I’ve built (and worked with) sites on numerous different platforms.  My first sites were designed in photoshop and then split into pieces in Dreamweaver (many, many years ago). They were generally not very good.

Then I discovered content management systems, and started building in Joomla (at first), experimented with Drupal and ultimately ended with a firm favourite of WordPress.  For e-commerce I decided I’d go for Magento as the platform of choice, with absolutely zero understanding of the colossal learning curve ahead.  I eventually became to appreciate the intricacies of the system though, and the many benefits of correctly implementing features such as product attributes (still just as important today).  I progressed to the point where I was working with large product data sets, preparing them for import and then using specialised extensions to keep sites up to date and properly categorised etc.  Understanding this stuff gave me a big advantage when it comes to e-commerce SEO.

I still build websites today, and after working in SEO for so long, I can’t bear to put my name on anything that isn’t (or won’t be) best practise.  For small e-commerce I like woo-commerce, slightly bigger e-commerce focus probably shopify, thousands of products – Magento.

There’s so much that goes into building a site that most folk don’t even think about, and I try my best to work with businesses on an ongoing consultancy basis rather than the ‘here’s your website’ model.  That model just doesn’t make sense any more (not sure it ever did).  The website is just part of your digital marketing (really tempted to drop ‘digital’ there).

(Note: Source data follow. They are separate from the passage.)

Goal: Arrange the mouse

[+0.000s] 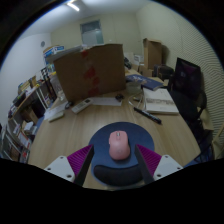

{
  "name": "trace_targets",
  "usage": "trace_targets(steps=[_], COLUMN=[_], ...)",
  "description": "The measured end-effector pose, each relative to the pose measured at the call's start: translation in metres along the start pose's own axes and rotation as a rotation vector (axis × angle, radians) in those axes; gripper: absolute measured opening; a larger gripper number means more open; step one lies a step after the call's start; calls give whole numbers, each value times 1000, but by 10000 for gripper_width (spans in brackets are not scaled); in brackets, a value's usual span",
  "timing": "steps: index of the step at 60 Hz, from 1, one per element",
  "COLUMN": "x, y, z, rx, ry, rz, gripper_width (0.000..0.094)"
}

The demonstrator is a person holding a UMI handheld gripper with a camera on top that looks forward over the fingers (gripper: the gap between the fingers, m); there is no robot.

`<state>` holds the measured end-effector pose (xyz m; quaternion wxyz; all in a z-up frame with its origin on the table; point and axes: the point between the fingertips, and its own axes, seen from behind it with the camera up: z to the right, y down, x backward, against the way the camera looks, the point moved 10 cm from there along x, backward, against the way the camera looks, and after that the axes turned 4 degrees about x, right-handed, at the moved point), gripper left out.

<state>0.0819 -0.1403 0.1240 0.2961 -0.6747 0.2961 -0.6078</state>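
Observation:
A pink mouse [118, 146] lies on a dark blue mouse pad [98, 138] with a raised wrist rest [118, 177] at its near edge, on the wooden desk [70, 135]. My gripper [115, 152] is open. Its magenta pads [80, 159] stand to the left and right of the mouse pad. The mouse sits between the fingers with a gap at each side and rests on the pad.
Beyond the mouse pad stand a large cardboard box [90, 72] and a white keyboard [105, 101]. A dark screen [186, 78] and papers [160, 100] are at the right. Crowded shelves [28, 105] line the left side.

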Motion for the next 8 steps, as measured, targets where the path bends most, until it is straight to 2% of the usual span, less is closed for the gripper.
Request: trace_targets(steps=[8], x=[77], y=[3], z=[-7], rx=[-50], ry=[13], rz=[24], gripper_width=[835])
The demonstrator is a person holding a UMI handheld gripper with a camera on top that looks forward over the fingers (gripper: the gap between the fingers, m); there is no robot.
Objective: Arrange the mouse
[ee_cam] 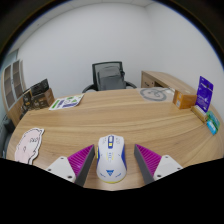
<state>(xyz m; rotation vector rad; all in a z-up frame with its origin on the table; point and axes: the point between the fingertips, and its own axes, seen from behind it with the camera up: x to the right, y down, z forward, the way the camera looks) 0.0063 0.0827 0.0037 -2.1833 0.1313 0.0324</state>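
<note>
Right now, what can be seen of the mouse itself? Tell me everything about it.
The mouse is white, smooth plastic by its look, with a blue line down its middle and a scroll wheel near the front. It lies flat on the wooden table, lengthwise between the open gripper's fingers, with a gap at either side. Neither purple pad touches it. No cable shows.

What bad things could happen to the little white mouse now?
1. The mouse sits on the table between the open fingers with a gap at each side. If they close off-centre, one pad might push it askew instead of gripping it.
2. Its top looks smooth and rounded, so it could slip out of a light squeeze.
3. The white mat with a drawing lies close to the left; a sideways slide might bump it.
</note>
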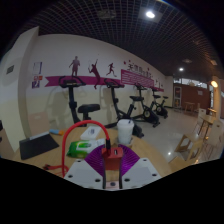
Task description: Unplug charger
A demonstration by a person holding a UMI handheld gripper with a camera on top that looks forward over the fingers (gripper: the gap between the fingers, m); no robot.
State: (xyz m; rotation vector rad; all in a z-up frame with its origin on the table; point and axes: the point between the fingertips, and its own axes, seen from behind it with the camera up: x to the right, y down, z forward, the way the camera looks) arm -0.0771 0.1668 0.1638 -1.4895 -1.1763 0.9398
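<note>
My gripper [112, 163] is low in the gripper view, and its purple pads [96, 162] close in on a small red-brown charger [112, 158] from both sides. Both fingers press on it. A red cable [72, 128] rises from the charger's top and loops in an arc to the left. The socket or strip under the charger is hidden by the fingers.
Just beyond the fingers stand a white cup-like container [125, 132] and a green and white box [88, 143]. Farther back, a row of exercise bikes [110, 100] stands on a wooden floor along a white wall with sports figures [95, 68]. A dark mat [38, 146] lies to the left.
</note>
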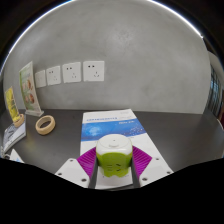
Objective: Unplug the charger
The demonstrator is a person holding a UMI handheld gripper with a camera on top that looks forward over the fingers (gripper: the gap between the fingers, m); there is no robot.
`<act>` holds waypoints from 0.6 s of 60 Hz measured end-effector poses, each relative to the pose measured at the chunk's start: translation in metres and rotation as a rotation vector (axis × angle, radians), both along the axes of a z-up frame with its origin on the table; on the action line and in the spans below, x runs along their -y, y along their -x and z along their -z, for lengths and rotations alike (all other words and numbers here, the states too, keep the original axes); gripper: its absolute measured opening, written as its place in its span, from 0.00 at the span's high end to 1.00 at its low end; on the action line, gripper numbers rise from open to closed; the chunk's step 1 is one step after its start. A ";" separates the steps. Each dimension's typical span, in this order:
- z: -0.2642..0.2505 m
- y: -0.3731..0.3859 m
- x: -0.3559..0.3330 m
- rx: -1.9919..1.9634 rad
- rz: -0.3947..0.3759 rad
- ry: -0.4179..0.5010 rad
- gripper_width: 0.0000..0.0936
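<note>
Item: charger (112, 157), a small rounded block, white on top with a yellow-green lower body. It sits between the two fingers of the gripper (112, 163), low and close to the camera, with no cable or socket visibly attached to it.

Gripper: both purple pads (87, 160) press against the charger's sides, one at each flank, so the fingers are pinched closed on it. The white finger bodies angle inward from either side toward the charger. The gripper points level and forward toward the wall; the holding hand does not show.

Beneath and ahead: a white booklet (112, 125) with a blue header lies flat on the dark table (175, 135), just beyond the charger.

To the left on the table: a roll of tape (45, 124), lying flat, well apart from the charger. Further left, upright printed cards (28, 85) lean near the wall.

On the grey wall (140, 50): a row of white wall sockets (72, 72), well beyond the fingers and above the tape.
</note>
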State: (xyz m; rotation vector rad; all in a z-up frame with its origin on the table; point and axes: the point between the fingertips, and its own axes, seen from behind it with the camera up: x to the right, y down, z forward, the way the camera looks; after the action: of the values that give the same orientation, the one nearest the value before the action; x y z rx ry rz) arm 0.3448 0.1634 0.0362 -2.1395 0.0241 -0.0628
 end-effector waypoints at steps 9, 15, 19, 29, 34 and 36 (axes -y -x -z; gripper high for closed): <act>-0.003 0.006 0.000 -0.033 0.010 -0.022 0.13; -0.015 0.008 0.012 -0.033 0.027 -0.052 0.10; -0.024 0.012 0.029 -0.023 0.039 -0.061 0.11; -0.060 0.039 0.100 -0.010 0.059 -0.106 0.11; -0.079 0.065 0.151 -0.006 0.070 -0.129 0.11; -0.084 0.077 0.173 -0.003 0.070 -0.138 0.12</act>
State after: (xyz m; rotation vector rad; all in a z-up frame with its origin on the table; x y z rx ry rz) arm 0.2680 -0.0098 0.1206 -2.0009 0.1022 -0.0959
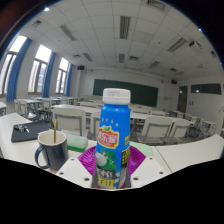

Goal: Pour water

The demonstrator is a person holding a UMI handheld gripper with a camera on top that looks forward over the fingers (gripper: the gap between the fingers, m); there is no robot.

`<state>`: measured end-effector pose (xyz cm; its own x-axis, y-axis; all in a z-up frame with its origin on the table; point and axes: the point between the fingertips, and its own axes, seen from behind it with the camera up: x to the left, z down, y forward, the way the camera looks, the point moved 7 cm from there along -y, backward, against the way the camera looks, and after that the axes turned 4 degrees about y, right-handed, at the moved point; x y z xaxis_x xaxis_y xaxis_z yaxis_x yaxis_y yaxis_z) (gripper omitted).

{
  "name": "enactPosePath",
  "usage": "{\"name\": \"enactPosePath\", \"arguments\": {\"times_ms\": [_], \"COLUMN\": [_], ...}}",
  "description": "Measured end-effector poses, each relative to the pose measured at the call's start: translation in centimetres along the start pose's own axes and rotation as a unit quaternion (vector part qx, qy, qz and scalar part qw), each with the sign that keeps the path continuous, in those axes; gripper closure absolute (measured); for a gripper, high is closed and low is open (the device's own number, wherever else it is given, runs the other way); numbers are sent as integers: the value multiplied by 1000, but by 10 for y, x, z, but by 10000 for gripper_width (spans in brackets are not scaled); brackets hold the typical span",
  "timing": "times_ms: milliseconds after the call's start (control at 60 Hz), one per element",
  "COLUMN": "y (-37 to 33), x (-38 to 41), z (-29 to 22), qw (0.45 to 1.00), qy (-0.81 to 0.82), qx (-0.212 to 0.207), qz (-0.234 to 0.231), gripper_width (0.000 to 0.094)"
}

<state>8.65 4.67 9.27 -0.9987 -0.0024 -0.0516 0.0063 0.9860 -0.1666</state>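
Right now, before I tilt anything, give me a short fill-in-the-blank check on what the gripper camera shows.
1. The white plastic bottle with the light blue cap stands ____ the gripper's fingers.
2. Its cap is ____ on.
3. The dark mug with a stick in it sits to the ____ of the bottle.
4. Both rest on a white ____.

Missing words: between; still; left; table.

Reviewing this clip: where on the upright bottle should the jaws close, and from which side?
Grip the bottle around its labelled middle, coming in level from the front as the gripper now does. It stands upright between the open jaws, and its straight round body probably suits a side pinch better than the narrower blue cap. The mug stands beside it.
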Motion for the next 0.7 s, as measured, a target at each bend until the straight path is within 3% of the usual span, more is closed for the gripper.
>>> {"name": "enactPosePath", "arguments": {"times_ms": [183, 300, 350, 367, 400, 533, 700], "y": [-12, -5, -5, -5, -7, -38, -135], "x": [-23, -19, -12, -10, -5, 8, 32], "z": [-8, -4, 1, 1, 0, 3, -6], "qw": [1000, 999, 999, 999, 999, 999, 999], "qy": [27, 16, 11, 11, 12, 15, 13], "qx": [6, 33, 48, 48, 44, 49, 44], "qz": [-2, 0, -7, -8, -11, 6, -9], "gripper_width": [556, 300, 91, 69, 102, 79, 78]}}
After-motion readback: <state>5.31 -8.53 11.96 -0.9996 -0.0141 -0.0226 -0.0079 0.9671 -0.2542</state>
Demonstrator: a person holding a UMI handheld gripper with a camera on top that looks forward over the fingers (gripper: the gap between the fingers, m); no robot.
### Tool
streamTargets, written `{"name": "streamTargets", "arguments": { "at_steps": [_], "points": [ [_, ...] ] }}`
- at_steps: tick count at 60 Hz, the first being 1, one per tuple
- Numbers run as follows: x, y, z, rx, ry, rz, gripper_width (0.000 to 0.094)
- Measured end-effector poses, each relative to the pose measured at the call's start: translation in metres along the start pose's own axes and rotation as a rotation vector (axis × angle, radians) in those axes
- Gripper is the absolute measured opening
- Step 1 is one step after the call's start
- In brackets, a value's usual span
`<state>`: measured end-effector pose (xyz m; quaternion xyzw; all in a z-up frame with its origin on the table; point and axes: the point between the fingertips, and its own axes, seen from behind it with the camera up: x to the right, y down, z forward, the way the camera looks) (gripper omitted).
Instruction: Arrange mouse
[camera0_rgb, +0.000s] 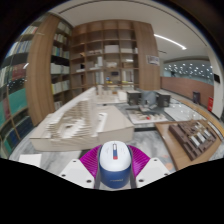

It needs updated to reflect the next promotion that your ads will be selling, it needs updated, fresh content, to fire your retargeting pixel events at the right points in your customer’s journey, to change the cookie banner to whatever this month’s flavour is.

Digital Marketing

If you have all of the topics above aligned and working together for you, let me know and I’ll come round to buy you a coffee and find out how you did it.  It’s not easy, and it takes time and effort.

The one thing that’s for sure is that you should be working on it.  You need a strategic roadmap that encompasses all of these channels and gives you the direction you need to get to that place.

I can help you with that – the strategy and the implementation.  Just get in touch and we can begin.

I studied marketing at uni.  I remember me and my flatmate trying to figure out how to install a search engine on his PC in our first year.  Anyway, I ended up with an BA honours in Marketing Management after 4 years.  I’m adding that here, because I’ve watched ‘digital marketing’ evolve since then from something that was primarily a technical skillset ‘we should get a website’ into a space where the more traditional marketing strategies aren’t inhibited by bandwidth, resolution or device.  The tricks and shortcuts have largely been eradicated by the big players like Google and we’ve continually evolved to the point, where the term ‘digital marketing’ should really only be used to identify the channels.

They’re not the separate function they used to be and that’s allowed the people who pay attention to segmenting their markets, and put together dedicated creative and messaging to prosper.  Exactly what I was taught at Uni, just a lot easier to do now with the precise tools that are currently available.

It also means I can translate marketing to developer and back.